# [Goal of the exercise]
Copy out all the lines of the data precisely, omitting any pictures.

# [Recorded information]
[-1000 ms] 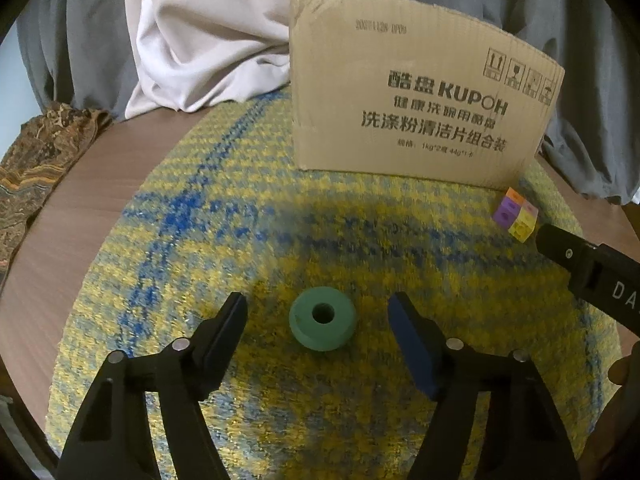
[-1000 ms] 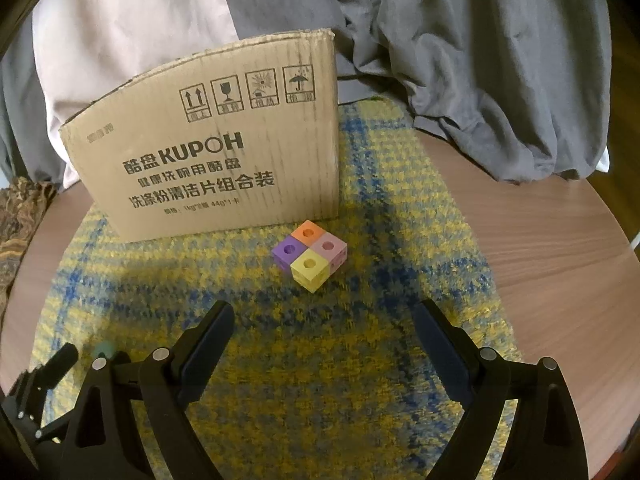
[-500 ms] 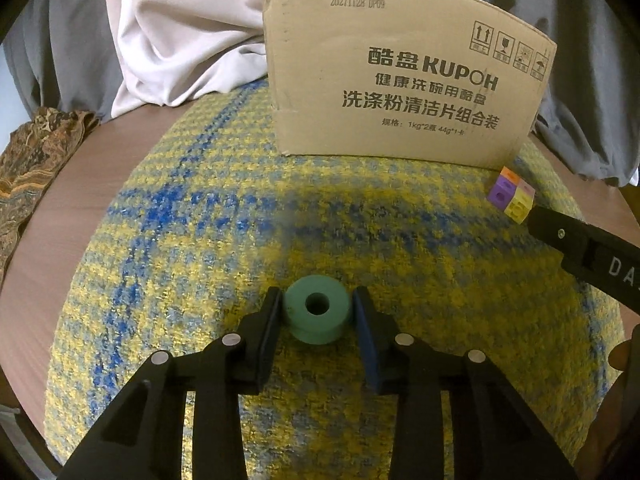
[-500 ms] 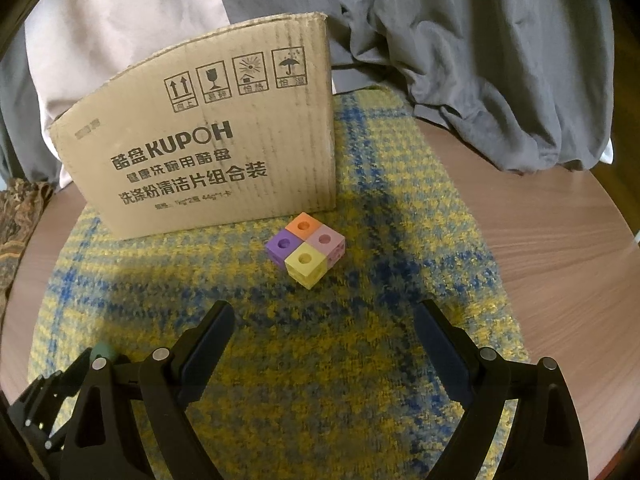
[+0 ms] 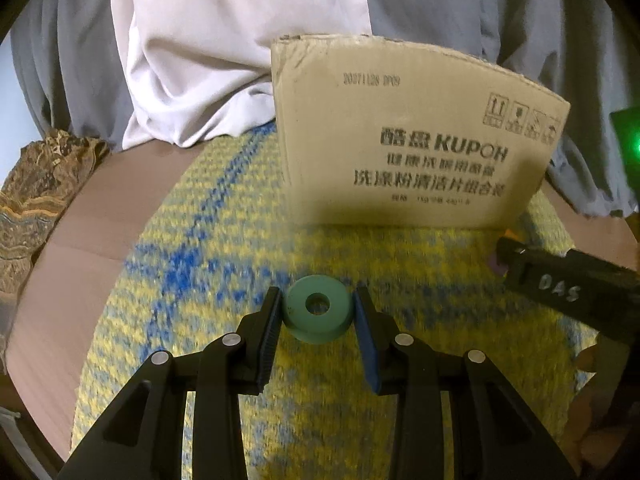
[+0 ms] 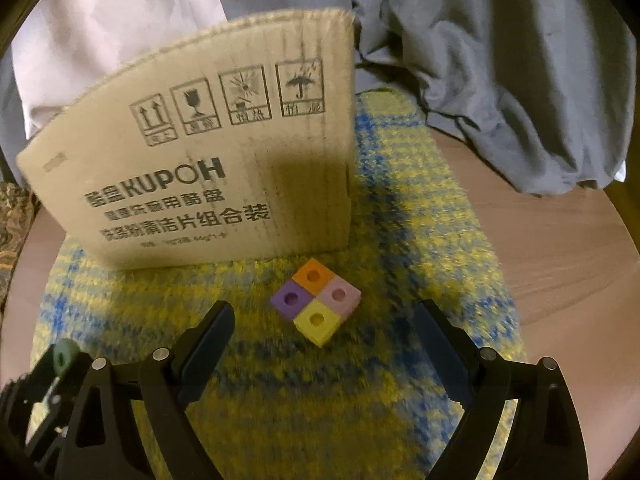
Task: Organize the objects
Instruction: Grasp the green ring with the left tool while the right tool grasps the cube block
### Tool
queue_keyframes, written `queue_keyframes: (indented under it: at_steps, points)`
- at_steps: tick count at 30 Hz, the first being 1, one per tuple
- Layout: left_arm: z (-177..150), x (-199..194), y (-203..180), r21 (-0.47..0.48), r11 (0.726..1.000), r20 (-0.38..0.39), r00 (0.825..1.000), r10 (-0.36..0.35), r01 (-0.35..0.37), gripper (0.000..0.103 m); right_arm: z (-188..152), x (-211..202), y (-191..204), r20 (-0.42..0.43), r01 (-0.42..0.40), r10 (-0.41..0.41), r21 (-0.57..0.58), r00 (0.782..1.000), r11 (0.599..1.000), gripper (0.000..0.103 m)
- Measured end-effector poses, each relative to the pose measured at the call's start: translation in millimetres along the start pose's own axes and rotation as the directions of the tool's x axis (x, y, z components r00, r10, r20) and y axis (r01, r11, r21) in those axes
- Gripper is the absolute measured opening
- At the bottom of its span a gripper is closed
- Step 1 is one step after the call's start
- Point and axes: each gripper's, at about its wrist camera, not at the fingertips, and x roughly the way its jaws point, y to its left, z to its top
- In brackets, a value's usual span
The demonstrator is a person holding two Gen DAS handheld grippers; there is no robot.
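My left gripper [image 5: 316, 312] is shut on a green foam ring [image 5: 318, 308] and holds it just above the yellow-and-blue checked mat [image 5: 224, 248]. The ring also shows at the far left of the right wrist view [image 6: 63, 354]. My right gripper [image 6: 324, 328] is open and empty, with its fingers on either side of a four-colour cube block [image 6: 316, 306] (orange, pink, purple, yellow) that lies on the mat. A cardboard box [image 5: 404, 148] printed KUPOH stands at the back of the mat, also seen in the right wrist view [image 6: 208, 168].
The mat lies on a round wooden table [image 6: 560, 256]. Grey and white cloths [image 5: 208, 48] are heaped behind the box. A brown patterned cloth [image 5: 36, 192] lies at the table's left edge. The right gripper's finger [image 5: 560, 284] reaches into the left wrist view.
My left gripper closed on the green ring and lifted it, moving toward the box. My right gripper moved forward, closer to the cube block, and stayed open.
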Motion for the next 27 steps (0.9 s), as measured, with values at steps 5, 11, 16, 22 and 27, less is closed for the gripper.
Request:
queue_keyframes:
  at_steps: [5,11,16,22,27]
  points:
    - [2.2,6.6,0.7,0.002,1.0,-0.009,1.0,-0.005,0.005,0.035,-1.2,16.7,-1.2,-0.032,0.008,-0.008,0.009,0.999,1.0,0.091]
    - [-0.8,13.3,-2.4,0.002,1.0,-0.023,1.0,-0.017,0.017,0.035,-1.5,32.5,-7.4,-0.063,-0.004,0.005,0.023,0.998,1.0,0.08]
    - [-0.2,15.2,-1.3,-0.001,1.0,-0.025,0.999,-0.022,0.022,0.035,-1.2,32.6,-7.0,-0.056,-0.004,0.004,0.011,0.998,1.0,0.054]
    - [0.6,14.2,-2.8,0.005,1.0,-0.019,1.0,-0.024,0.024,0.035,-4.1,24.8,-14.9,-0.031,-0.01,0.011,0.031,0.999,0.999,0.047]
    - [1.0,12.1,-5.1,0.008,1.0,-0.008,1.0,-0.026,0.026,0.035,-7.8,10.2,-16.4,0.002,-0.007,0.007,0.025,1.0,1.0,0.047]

# [Result of the exercise]
[-1000 ms] 
[-1000 ms] 
[-500 ms] 
[-500 ms] 
[+0 ms] 
[+0 ms] 
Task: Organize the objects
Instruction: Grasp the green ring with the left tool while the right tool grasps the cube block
### Tool
queue_keyframes, written `queue_keyframes: (indented under it: at_steps, points)`
- at_steps: tick count at 30 Hz, the first being 1, one per tuple
- Layout: left_arm: z (-177..150), x (-199..194), y (-203..180), r21 (-0.47..0.48), r11 (0.726..1.000), r20 (-0.38..0.39), r00 (0.825..1.000), r10 (-0.36..0.35), r01 (-0.35..0.37), gripper (0.000..0.103 m); right_arm: z (-188..152), x (-211..202), y (-191..204), r20 (-0.42..0.43), r01 (-0.42..0.40), r10 (-0.41..0.41), r21 (-0.57..0.58), r00 (0.782..1.000), r11 (0.599..1.000), gripper (0.000..0.103 m)
- Measured end-effector poses, each relative to the pose measured at the call's start: translation in millimetres along the start pose's own axes and rotation as the directions of the tool's x axis (x, y, z components r00, r10, r20) and y axis (r01, r11, r21) in those axes
- Gripper is the absolute measured opening
- At the bottom of its span a gripper is closed
- Step 1 is one step after the call's start
- Point and axes: each gripper's, at about its wrist camera, not at the fingertips, and x roughly the way its jaws point, y to its left, z to its top
- In brackets, a value's usual span
The demonstrator is a person holding two Gen DAS handheld grippers; there is no robot.
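My left gripper [image 5: 316, 312] is shut on a green foam ring [image 5: 318, 308] and holds it just above the yellow-and-blue checked mat [image 5: 224, 248]. The ring also shows at the far left of the right wrist view [image 6: 63, 354]. My right gripper [image 6: 324, 328] is open and empty, with its fingers on either side of a four-colour cube block [image 6: 316, 306] (orange, pink, purple, yellow) that lies on the mat. A cardboard box [image 5: 404, 148] printed KUPOH stands at the back of the mat, also seen in the right wrist view [image 6: 208, 168].
The mat lies on a round wooden table [image 6: 560, 256]. Grey and white cloths [image 5: 208, 48] are heaped behind the box. A brown patterned cloth [image 5: 36, 192] lies at the table's left edge. The right gripper's finger [image 5: 560, 284] reaches into the left wrist view.
My left gripper closed on the green ring and lifted it, moving toward the box. My right gripper moved forward, closer to the cube block, and stayed open.
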Motion for the next 27 steps (0.9 s), as measured, with values at steps 5, 11, 16, 22 and 27, less is closed for the gripper.
Request:
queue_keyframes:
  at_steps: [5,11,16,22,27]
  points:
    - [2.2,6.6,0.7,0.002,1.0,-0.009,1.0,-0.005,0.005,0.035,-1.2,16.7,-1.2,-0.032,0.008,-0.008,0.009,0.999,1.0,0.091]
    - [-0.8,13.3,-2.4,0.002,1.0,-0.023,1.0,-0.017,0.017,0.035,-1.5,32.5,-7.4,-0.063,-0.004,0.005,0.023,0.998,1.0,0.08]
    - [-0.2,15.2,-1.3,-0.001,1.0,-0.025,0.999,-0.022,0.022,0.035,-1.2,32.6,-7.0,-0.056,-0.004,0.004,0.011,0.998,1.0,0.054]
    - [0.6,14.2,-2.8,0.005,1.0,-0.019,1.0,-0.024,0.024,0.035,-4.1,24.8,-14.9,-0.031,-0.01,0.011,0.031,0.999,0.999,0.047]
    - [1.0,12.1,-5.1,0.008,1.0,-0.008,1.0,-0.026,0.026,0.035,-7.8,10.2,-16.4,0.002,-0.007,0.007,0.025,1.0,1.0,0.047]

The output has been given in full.